YOUR GOAL: With the exception of the pictures, write out the data below precisely.

-- RECORDED DATA follows --

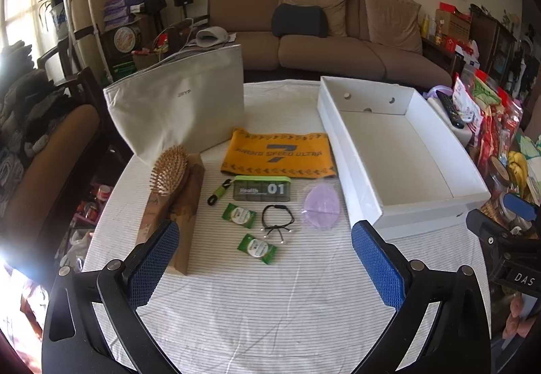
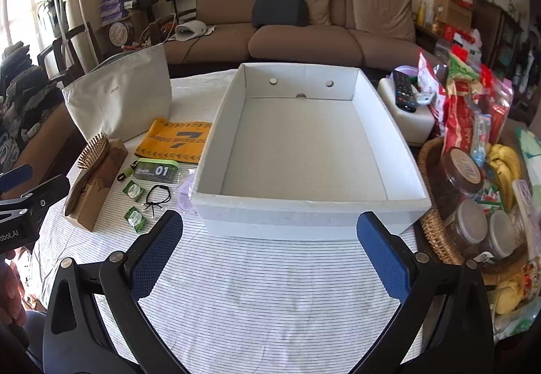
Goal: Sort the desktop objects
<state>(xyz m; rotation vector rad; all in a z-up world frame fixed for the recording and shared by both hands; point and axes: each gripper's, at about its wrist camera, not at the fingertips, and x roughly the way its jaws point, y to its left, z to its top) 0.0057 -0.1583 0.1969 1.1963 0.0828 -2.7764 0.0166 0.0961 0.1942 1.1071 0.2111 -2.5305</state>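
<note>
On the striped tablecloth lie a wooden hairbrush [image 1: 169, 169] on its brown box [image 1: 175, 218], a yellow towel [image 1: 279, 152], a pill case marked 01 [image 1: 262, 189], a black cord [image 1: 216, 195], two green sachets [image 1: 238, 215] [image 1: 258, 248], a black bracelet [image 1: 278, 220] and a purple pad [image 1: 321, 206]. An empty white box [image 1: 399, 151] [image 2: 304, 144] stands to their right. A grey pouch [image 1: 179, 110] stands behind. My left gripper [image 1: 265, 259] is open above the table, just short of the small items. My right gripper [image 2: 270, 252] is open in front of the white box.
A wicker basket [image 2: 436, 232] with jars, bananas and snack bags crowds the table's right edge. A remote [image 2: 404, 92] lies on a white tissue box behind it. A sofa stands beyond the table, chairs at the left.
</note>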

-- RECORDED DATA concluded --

WRITTEN RESPONSE:
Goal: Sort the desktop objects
<state>(xyz m; rotation vector rad; all in a z-up world frame fixed for the recording and shared by both hands; point and axes: each gripper's, at about its wrist camera, not at the fingertips, and x roughly the way its jaws point, y to its left, z to its top) 0.0057 -0.1583 0.1969 1.1963 0.0828 -2.7764 0.0166 0.0961 0.1942 1.1071 0.2111 -2.5305</state>
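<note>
On the striped tablecloth lie a wooden hairbrush [image 1: 169, 169] on its brown box [image 1: 175, 218], a yellow towel [image 1: 279, 152], a pill case marked 01 [image 1: 262, 189], a black cord [image 1: 216, 195], two green sachets [image 1: 238, 215] [image 1: 258, 248], a black bracelet [image 1: 278, 220] and a purple pad [image 1: 321, 206]. An empty white box [image 1: 399, 151] [image 2: 304, 144] stands to their right. A grey pouch [image 1: 179, 110] stands behind. My left gripper [image 1: 265, 259] is open above the table, just short of the small items. My right gripper [image 2: 270, 252] is open in front of the white box.
A wicker basket [image 2: 436, 232] with jars, bananas and snack bags crowds the table's right edge. A remote [image 2: 404, 92] lies on a white tissue box behind it. A sofa stands beyond the table, chairs at the left.
</note>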

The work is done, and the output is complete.